◆ Exercise description
Would you retype exactly the lines below, starting with the one that has "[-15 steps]" and going on through the one that has "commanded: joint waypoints", with no pictures and nothing else?

------------------------------------------------

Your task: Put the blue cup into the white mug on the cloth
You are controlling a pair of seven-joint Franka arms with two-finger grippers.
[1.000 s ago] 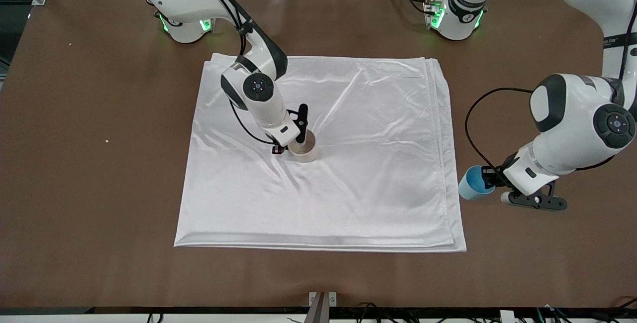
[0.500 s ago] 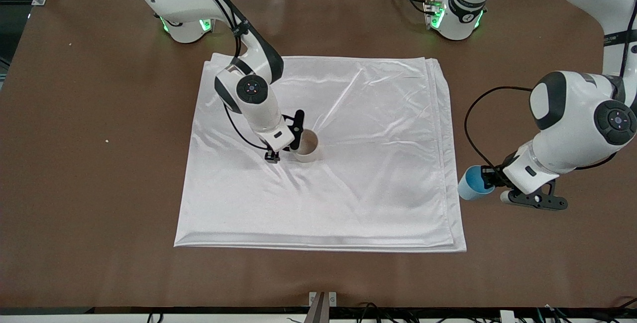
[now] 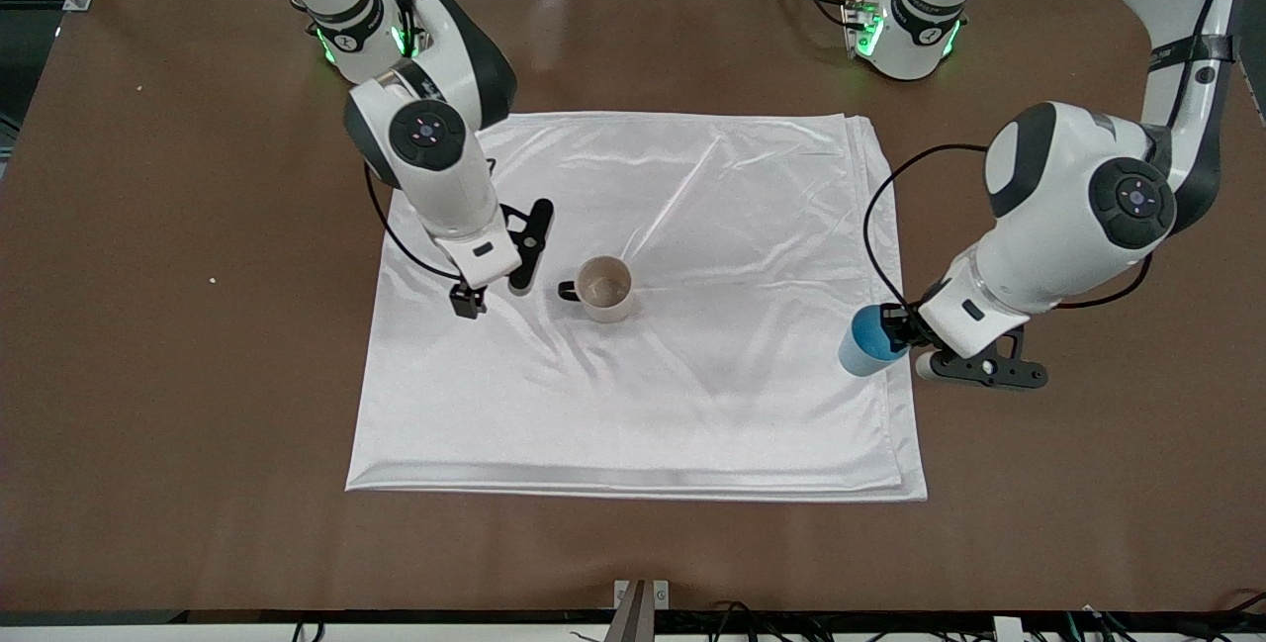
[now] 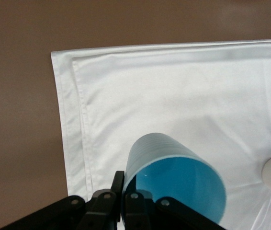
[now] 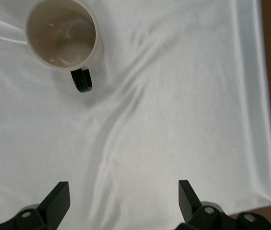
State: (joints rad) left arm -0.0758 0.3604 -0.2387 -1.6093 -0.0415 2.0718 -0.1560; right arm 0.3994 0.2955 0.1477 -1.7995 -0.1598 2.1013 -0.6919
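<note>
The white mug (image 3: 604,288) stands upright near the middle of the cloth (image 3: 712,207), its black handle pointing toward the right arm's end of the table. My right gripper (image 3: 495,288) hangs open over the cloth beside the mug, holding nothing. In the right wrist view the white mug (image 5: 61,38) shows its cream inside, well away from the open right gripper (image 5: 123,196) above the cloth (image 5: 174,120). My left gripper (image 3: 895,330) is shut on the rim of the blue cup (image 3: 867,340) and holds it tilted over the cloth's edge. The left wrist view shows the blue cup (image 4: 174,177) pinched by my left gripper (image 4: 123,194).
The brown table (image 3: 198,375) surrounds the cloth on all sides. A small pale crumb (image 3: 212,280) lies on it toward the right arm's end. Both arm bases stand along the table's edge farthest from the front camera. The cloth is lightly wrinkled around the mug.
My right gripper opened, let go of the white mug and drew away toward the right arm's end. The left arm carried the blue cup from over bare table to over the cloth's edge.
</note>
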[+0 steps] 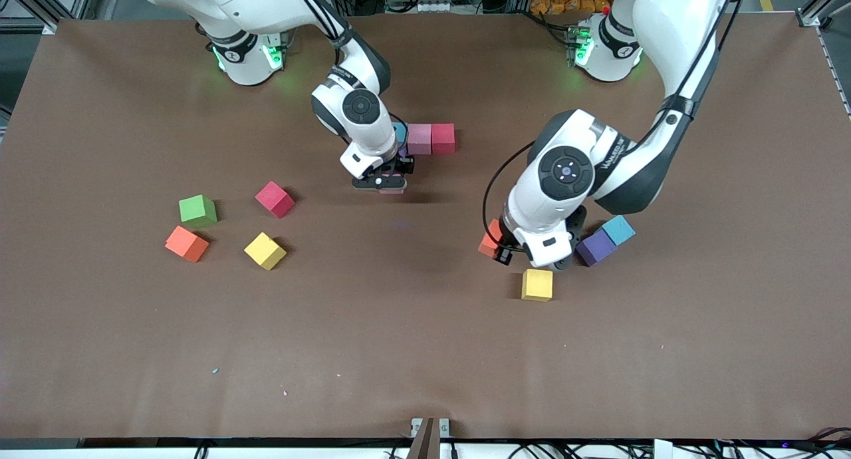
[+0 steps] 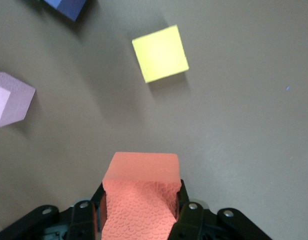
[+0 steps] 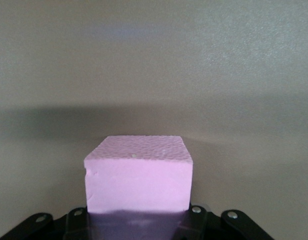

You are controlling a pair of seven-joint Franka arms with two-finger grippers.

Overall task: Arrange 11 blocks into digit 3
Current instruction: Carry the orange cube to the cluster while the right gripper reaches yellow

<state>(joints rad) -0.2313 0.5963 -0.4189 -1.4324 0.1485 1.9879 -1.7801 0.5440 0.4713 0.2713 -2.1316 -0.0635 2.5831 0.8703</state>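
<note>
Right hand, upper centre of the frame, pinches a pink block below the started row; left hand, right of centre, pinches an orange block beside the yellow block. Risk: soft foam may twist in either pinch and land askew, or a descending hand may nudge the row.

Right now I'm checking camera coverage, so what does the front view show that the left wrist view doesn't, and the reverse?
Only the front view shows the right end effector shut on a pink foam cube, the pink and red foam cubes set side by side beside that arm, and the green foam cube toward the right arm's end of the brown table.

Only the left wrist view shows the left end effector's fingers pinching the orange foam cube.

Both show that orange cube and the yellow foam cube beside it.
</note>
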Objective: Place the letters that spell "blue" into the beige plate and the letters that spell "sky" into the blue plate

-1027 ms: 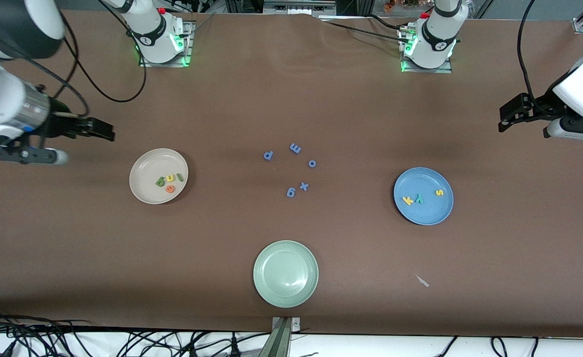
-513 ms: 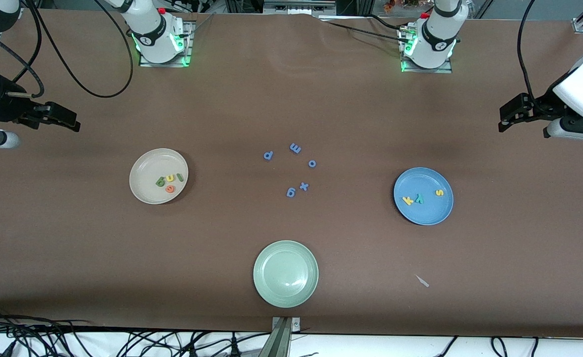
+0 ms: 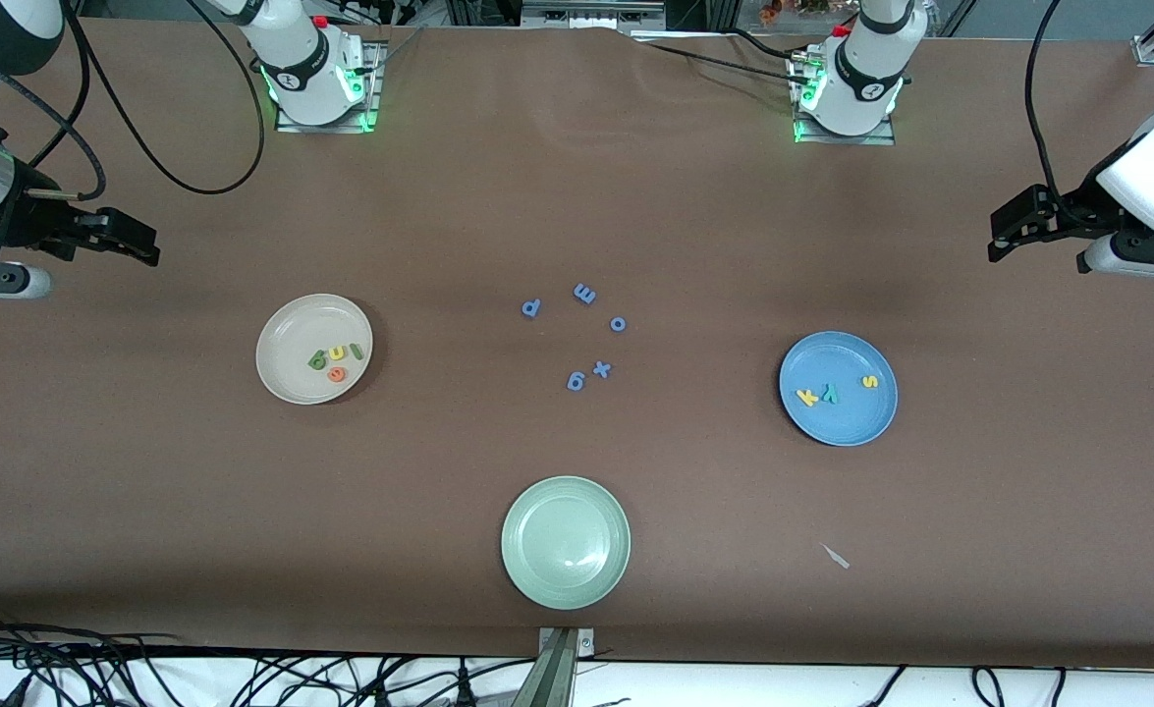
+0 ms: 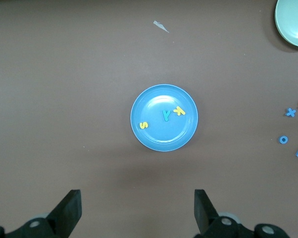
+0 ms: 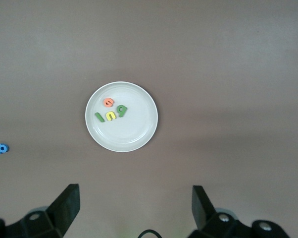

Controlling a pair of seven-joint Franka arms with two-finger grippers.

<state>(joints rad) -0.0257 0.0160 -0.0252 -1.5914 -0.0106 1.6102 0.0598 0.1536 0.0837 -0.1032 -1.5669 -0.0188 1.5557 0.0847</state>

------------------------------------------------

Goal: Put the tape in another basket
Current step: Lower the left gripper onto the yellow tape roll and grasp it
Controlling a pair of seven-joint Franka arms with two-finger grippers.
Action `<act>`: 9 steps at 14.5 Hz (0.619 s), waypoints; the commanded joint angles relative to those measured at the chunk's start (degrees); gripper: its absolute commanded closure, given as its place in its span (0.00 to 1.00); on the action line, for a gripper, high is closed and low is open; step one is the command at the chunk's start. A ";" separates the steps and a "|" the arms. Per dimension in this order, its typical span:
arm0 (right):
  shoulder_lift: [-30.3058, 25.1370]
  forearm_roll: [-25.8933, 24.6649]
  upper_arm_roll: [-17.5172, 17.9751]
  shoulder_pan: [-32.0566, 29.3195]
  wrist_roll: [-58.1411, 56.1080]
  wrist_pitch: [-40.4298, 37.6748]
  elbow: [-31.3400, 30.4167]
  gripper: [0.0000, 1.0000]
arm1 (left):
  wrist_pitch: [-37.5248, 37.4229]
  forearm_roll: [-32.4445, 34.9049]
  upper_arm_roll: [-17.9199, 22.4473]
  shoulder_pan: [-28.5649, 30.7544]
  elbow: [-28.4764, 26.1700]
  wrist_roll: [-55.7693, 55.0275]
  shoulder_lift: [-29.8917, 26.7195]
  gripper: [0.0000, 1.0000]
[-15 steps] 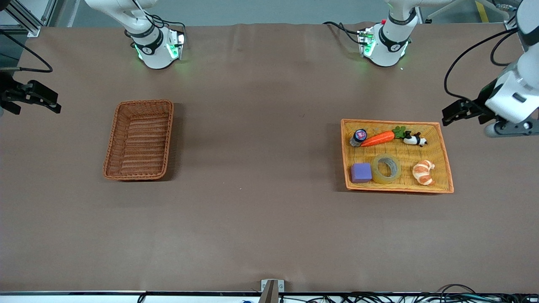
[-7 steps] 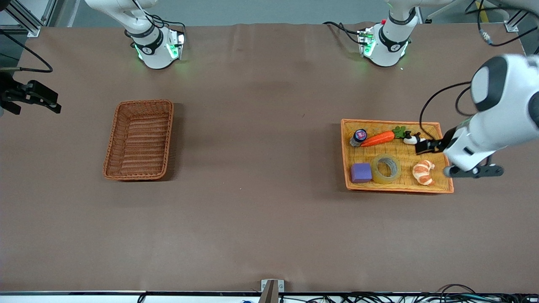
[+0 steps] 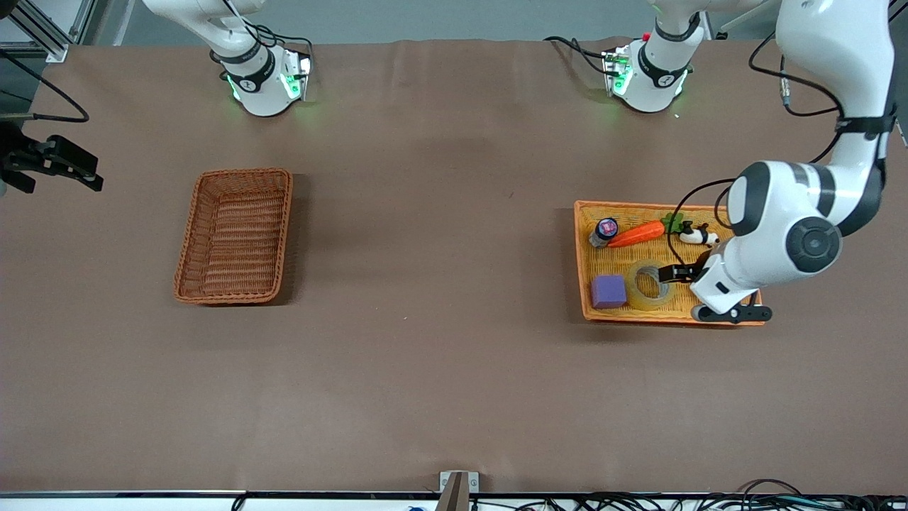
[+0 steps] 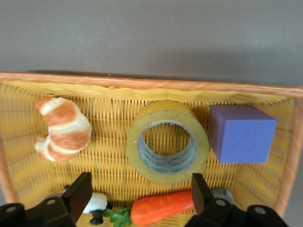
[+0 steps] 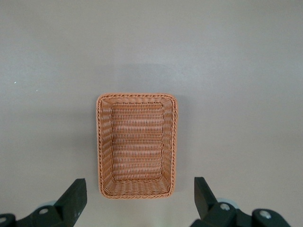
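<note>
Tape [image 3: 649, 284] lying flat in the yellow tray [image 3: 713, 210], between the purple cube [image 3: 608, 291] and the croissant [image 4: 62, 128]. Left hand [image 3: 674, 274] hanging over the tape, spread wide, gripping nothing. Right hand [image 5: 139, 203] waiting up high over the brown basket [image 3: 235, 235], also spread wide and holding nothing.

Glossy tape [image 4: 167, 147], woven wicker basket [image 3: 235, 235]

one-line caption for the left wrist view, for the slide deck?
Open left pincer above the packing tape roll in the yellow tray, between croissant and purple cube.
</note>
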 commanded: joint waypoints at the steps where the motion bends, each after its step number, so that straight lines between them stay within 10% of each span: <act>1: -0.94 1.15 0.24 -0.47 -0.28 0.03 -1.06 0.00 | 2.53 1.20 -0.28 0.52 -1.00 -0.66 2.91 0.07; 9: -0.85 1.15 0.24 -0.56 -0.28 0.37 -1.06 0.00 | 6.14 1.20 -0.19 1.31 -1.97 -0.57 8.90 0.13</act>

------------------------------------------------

◆ Expected answer
[-15 steps] 
[-7 steps] 
[+0 steps] 
[+0 steps] 
[+0 steps] 
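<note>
Tape [image 3: 649, 284] lying flat in the yellow tray [image 3: 713, 210], between the purple cube [image 3: 608, 291] and the croissant [image 4: 62, 128]. Left hand [image 3: 674, 274] hanging over the tape, spread wide, gripping nothing. Right hand [image 5: 139, 203] waiting up high over the brown basket [image 3: 235, 235], also spread wide and holding nothing.

Glossy tape [image 4: 167, 147], woven wicker basket [image 3: 235, 235]

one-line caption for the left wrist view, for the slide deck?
Open left pincer above the packing tape roll in the yellow tray, between croissant and purple cube.
</note>
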 commanded: joint waypoints at the steps where the motion bends, each after its step number, so that straight lines between them stay within 10% of each span: <act>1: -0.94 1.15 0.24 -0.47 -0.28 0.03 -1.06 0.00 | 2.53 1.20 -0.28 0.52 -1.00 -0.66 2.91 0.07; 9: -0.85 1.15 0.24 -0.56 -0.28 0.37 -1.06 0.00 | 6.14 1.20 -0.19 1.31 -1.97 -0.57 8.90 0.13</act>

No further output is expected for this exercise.